Department of Emergency Medicine and Neurosurgery, University of Cincinnati Neuroscience Institute, Cincinnati, Ohio 45267-0525, USA.
J Stroke Cerebrovasc Dis. 2012 Nov;21(8):667-72. doi: 10.1016/j.jstrokecerebrovasdis.2011.02.016. Epub 2011 Apr 3.
Recruitment challenges are common in acute stroke clinical trials. In a population-based study, we determined eligibility and actual enrollment for a successful, phase II acute stroke clinical trial. We hypothesized that missed opportunities for enrollment of eligible patients occurred frequently, despite the success of the trial.
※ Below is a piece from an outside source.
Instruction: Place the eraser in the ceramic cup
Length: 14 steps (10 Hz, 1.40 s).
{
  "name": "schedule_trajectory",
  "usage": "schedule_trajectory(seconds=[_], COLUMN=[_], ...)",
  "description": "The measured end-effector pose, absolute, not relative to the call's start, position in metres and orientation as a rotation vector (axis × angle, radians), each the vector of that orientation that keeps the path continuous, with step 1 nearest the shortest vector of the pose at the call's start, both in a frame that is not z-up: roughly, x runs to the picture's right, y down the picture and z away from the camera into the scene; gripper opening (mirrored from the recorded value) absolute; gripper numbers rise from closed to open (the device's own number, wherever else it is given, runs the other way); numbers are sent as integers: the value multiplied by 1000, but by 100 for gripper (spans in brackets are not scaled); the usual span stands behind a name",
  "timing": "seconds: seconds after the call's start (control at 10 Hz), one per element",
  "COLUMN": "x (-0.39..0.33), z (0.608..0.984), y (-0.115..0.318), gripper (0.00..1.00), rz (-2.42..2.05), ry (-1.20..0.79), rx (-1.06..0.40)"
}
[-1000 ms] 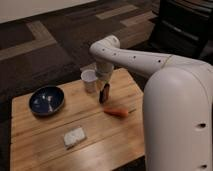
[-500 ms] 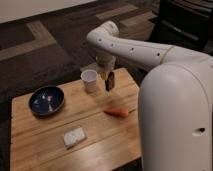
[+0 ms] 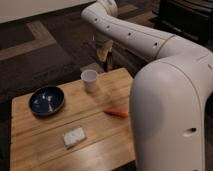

In 2005, acute ischemic stroke (AIS) cases in our region were identified at all 17 local hospitals as part of an epidemiologic study. The Combined Approach to Lysis Utilizing Eptifibatide and Recombinant Tissue Plasminogen Activator (CLEAR) trial assessed the safety of this combination in AIS patients within 3 hours of symptom onset. In 2005, we determined the proportion of AIS patients who were eligible for CLEAR and the proportion that were actually enrolled.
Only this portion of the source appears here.